For now, I have used between 6 to 14 hand segmented slices with equal success, bu I haven't tested what is the effect of the number of slices on different leaf types. I think 6 slices would be a very acceptable the minimum, but this minimum would depend on the venation pattern and the scan's quality for example.

How hand segmentation is done to create testing and training labeled slices

Start several slices away from the edges, so that you cover at least three cell layers in the palisade and at least one full cell in the spongy. Some steps in the machine learning segmentation (e.g. local thickness) do not produce good results near the beginning and the end of the stack, so it's better to avoid those. For example, on a Vitis vinifera scan done at 40x, we avoided the first and last 80 slices.

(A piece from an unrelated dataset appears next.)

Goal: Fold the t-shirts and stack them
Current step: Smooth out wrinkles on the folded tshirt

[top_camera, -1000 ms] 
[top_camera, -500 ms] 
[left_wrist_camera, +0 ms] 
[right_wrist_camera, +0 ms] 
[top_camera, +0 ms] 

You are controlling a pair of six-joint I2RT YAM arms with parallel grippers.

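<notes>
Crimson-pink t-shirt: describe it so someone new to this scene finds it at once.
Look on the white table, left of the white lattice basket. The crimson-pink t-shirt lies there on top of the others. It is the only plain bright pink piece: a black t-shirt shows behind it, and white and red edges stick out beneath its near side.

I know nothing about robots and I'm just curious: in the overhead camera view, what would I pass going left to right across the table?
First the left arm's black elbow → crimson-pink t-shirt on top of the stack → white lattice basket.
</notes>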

Each tissue is drawn over in ImageJ using the pencil or paintbrush tool. It is easier than using the polygon selection tool as you can easily pause and also undo changes, and you can make mistakes that won't matter in the end (see pictures below). If you have some tissues touching each other, use another color. I generally draw in black over the gridrec stack, and draw in white tissues touching others, like the bundle sheath (white) touching the epidermis (black). This is what it looks like:

I follow then these steps, and you can see the output below. The order in which the ROIs are added is important for the later steps:

I use then the magic wand selection tool to select the other portion of one epidermis, then hit t to add it to the ROI manager. I repeat it for the other epidermis.
I then draw a polygon selection passing through each epidermis so that it creates a polygon encompassing the whole mesophyll. This selection is added to the ROI manager and will be used to create a background for the testing/training slices.
I move now over each vein/bundle sheath pair, selecting the bundle sheath first with the magic wand, adding it to the ROI manager, and repeating that for the vein. I repeat this step for each vein/bundle sheath pair.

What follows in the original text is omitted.